A punto de terminar 2025, la economía mexicana vuelve a cerrar el año con una sensación conocida: el estancamiento. No es crisis, pero tampoco es crecimiento. No es un colapso —al menos en materia económica— pero mucho menos es despegue. Es la confirmación de una trayectoria a la que ya nos acostumbramos, crecer poco se ha vuelto aceptable.
Las expectativas más actualizadas preven terminar el año con un 0.4% de crecimiento. Pero qué bueno que vamos a crecer, podríamos no haberlo hecho, ¿o no? Esa es la narrativa que se escucha cada vez más. En términos per cápita será negativo.
Pero el problema no es coyuntural. No se explica únicamente por una desaceleración global, ni por la incertidumbre política externa, ni siquiera por los estragos que podría causar la reforma al Poder Judicial. México lleva más de una década creciendo poco. Desde 2014, el crecimiento promedio anual ha rondado 0.6%. A ese ritmo, duplicar el tamaño de la economía tomará más de 116 años. Para un país con rezagos profundos, eso equivale a resignarse.
Incluso en una economía de las que ya se consideran desarrolladas, una tasa así no sería aceptable; seguramente el país del que se tratase estaría diseñando políticas de largo plazo para salir de ese estancamiento y poder traducir el crecimiento en mejoras tangibles para la población.
La razón del bajo crecimiento de México escapa las explicaciones sencillas. No es solo la disparidad regional, incluso los estados que más han crecido en México en la última década —Quintana Roo y Baja California Sur con 3.09% y 2.81% en promedio por año— no muestran tasas de crecimiento sólidas. Otras entidades, las más industrializadas como Nuevo León y Baja California, se quedan en 2.11%. La Ciudad de México —que sigue siendo la que más contribuye a la producción del país— ha crecido en los últimos diez años 1.43% en promedio. Chiapas ha crecido a 0.6% y Campeche decrecido 4.28% en promedio anual.
Sabemos que México invierte poco y mal. La inversión fija bruta como proporción del PIB ha aumentado ligeramente en los últimos años, pero lejos de lo que permitiría al país crecer de forma sostenida. La inversión pública, en particular, ha sido errática y concentrada en proyectos con dudoso impacto productivo. La inversión privada, por su parte, ha tendido a esperar: espera señales claras, reglas estables y un entorno de certidumbre jurídica que no termina de llegar.

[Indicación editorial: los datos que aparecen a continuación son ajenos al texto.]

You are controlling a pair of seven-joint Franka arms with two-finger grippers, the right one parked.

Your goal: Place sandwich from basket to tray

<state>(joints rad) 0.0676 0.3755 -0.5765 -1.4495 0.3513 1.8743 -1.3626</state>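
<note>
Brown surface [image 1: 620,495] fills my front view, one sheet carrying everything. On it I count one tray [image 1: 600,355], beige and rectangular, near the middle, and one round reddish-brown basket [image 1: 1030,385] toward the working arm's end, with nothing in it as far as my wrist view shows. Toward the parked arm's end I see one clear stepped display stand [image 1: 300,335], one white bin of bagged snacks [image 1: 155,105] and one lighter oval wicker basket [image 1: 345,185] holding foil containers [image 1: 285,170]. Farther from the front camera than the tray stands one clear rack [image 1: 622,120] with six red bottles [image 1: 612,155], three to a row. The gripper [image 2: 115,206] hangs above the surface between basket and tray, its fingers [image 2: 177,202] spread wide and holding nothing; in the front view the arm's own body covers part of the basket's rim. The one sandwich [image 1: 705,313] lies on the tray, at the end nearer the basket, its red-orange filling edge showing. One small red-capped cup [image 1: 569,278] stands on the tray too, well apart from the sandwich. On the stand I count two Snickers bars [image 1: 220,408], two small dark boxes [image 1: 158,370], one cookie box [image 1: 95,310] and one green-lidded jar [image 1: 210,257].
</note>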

Los datos de productividad presentados recientemente por el Inegi muestran algo de lo que no nos gusta hablar. En 2024, la productividad total de los factores disminuyó 0.35%. La PTF —a pesar de ser difícil de medir— se refiere a la eficiencia en la que usamos los factores de producción. Pero la publicación del Inegi da un dato menos coyuntural y más estructural. Para el periodo 1990-2024 se registró una caída promedio de 0.51% en la productividad. Menos eficientes con el pasar del tiempo.
La estabilidad macroeconómica que México ha logrado en los últimos años es una condición necesaria, pero no suficiente para crecer; confundir estabilidad con éxito es un error de diagnóstico que termina por justificar la inacción.
Crecer implica priorizar: invertir en educación de calidad, fortalecer instituciones, garantizar competencia, apostar por la innovación y abrir espacios al sector privado. Nada de eso es políticamente rentable en el corto plazo. Pero todo es indispensable si se quiere cambiar la trayectoria.
Termina 2025 y México sigue sin crecer. Crecer poco no es una fatalidad: es el resultado de decisiones o de la ausencia de ellas.